Le Quotidien du pharmacien. Comment jugez-vous l’état de santé mentale des pharmaciens aujourd’hui ?
Dr Emmanuel Gourmet.- Les officinaux sont très exposés au risque de burn-out car ils en cumulent tous les facteurs de risques : la charge de travail qui s’est mathématiquement accrue jusqu’à exploser, la charge cognitive dans la mesure où ils doivent assimiler toujours plus d’informations en un temps de plus en plus restreint pour ensuite prendre des décisions et, enfin, la charge émotionnelle, celle de leurs patients, de plus en plus impatients, inquiets et agressifs, mais aussi leur propre charge émotionnelle.
Les professionnels de santé sont-ils particulièrement plus exposés à ce risque de burn-out ?
Oui, tout à fait, car ils présentent un quatrième facteur de risque lié à une personnalité très attachée à des principes de loyauté et d’exigence. Ainsi, par loyauté, le pharmacien va vouloir aller jusqu’au bout de ses engagements. En un mot, il veut « tout faire tout bien ». Mais ce qui est louable en temps normal peut être dangereux dans la période chaotique que nous connaissons. Nous ne sommes plus engagés dans un marathon mais dans un ultra-trail dont nous ne connaissons pas la ligne d’arrivée ! Aussi, à l’instar du sportif de haut niveau, l’officinal doit savoir s’arrêter avant l’épuisement total. Sa conscience professionnelle doit lui dicter de prendre soin de lui et de conserver au maximum des moments de plaisirs.
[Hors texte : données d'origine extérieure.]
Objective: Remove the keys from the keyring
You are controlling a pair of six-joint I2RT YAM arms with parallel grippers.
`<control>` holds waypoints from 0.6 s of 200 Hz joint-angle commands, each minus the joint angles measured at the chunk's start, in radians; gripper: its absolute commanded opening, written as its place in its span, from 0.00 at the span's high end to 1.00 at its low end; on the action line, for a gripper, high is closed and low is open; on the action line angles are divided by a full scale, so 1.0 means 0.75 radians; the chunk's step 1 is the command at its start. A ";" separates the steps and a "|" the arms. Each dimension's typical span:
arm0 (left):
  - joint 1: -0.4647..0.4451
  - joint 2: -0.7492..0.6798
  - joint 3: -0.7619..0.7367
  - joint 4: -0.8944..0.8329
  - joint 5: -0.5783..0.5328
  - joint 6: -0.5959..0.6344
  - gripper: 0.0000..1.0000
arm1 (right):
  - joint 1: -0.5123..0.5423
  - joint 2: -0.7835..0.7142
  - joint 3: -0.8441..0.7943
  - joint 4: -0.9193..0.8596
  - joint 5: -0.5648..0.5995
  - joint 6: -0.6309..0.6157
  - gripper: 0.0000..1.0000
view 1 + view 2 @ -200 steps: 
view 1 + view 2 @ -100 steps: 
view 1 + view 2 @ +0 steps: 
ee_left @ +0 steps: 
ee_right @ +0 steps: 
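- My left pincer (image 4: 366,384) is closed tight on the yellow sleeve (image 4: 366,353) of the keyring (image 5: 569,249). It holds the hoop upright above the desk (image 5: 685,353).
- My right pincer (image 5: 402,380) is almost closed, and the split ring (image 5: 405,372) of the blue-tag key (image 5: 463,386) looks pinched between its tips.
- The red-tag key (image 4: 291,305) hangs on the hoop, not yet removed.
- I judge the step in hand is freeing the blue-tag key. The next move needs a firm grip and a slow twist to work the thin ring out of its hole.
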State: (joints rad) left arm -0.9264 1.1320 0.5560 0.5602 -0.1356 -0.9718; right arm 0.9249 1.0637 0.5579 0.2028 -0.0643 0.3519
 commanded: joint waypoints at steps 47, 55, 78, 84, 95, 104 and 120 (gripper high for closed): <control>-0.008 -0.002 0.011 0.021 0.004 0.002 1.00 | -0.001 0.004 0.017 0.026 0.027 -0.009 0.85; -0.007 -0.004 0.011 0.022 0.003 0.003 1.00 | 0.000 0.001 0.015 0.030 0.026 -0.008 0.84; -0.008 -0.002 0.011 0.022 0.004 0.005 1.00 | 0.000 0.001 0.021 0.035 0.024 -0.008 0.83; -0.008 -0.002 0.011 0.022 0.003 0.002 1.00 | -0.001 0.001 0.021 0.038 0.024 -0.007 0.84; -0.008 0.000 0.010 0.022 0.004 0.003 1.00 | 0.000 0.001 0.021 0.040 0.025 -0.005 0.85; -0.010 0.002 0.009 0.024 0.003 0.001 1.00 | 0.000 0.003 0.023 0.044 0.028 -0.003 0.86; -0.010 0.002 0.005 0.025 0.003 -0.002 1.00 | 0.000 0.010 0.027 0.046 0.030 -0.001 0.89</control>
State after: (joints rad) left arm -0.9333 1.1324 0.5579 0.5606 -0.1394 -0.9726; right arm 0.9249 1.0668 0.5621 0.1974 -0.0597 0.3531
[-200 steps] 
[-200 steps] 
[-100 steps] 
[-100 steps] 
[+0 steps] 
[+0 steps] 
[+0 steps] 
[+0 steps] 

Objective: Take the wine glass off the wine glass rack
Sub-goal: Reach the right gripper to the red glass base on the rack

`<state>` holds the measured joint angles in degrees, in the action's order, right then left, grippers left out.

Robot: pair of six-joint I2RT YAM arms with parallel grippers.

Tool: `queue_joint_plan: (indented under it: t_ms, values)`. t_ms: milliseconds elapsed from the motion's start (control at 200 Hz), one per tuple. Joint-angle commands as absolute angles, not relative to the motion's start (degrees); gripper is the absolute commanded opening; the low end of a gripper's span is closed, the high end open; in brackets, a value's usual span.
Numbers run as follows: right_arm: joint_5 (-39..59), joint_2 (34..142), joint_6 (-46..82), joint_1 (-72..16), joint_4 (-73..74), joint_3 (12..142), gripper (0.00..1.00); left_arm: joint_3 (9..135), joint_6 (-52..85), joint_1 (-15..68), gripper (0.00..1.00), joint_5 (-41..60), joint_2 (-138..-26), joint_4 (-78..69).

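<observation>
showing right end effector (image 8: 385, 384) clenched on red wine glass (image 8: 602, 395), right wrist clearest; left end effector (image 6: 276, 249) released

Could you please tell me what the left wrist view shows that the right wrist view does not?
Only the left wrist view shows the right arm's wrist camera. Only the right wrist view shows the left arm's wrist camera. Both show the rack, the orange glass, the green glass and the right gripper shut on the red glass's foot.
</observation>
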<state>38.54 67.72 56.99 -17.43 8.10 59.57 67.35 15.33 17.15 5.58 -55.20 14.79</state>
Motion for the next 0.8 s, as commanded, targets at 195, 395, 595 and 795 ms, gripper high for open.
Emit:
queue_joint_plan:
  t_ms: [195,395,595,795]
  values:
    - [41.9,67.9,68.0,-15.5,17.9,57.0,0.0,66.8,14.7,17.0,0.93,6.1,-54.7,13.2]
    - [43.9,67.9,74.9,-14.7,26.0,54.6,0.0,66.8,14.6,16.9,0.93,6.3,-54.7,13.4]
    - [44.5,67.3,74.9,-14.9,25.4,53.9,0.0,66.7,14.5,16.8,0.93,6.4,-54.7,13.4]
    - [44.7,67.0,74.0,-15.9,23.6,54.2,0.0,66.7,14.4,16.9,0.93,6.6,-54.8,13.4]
Comment repérer les signes de burn-out ?
Deux symptômes précurseurs doivent alerter avant que le cerveau ne disjoncte. La fatigue est telle qu’on n’arrive pas à récupérer dans les temps accordés au repos. Cela s’accompagne d’un stress permanent qui se manifeste par une tension et une fréquence cardiaque plus élevées, des troubles digestifs, une consommation plus importante, de l’agressivité, de l’hypersensibilité…
Quels leviers actionner avant qu’il ne soit trop tard ?
Actuellement, on ne peut baisser raisonnablement la charge de travail, ni la charge cognitive alors que les protocoles, aussi infernaux les uns que les autres, se multiplient, ni même la charge émotionnelle. Par conséquent, il faut veiller à prendre soin de soi, se préserver des facteurs de plaisir… L’entourage doit être sensibilisé à ce besoin et ne pas multiplier les sollicitations dans le cadre privé afin que le pharmacien puisse s’adonner à ses activités plaisir.
Parallèlement, l'officinal doit accepter de faire moins, de ne plus satisfaire tout le monde, voire de déléguer davantage lorsque cela est possible. Cette étape est difficile à franchir car elle suppose qu’on remette en cause un schéma cognitif. En effet, les pharmaciens, comme les autres professionnels de santé, sont conditionnés. Ils n’ont pas le droit à l’erreur, ils doivent répondre à un haut niveau d’exigences vis-à-vis de leurs patients. Et fait nouveau, ils doivent désormais se plier à de nouvelles exigences gouvernementales. Pourtant, dans la période que nous traversons, la prescription comportementale consiste justement à faire sauter ce verrou cognitif et savoir aussi se centrer sur le SOI.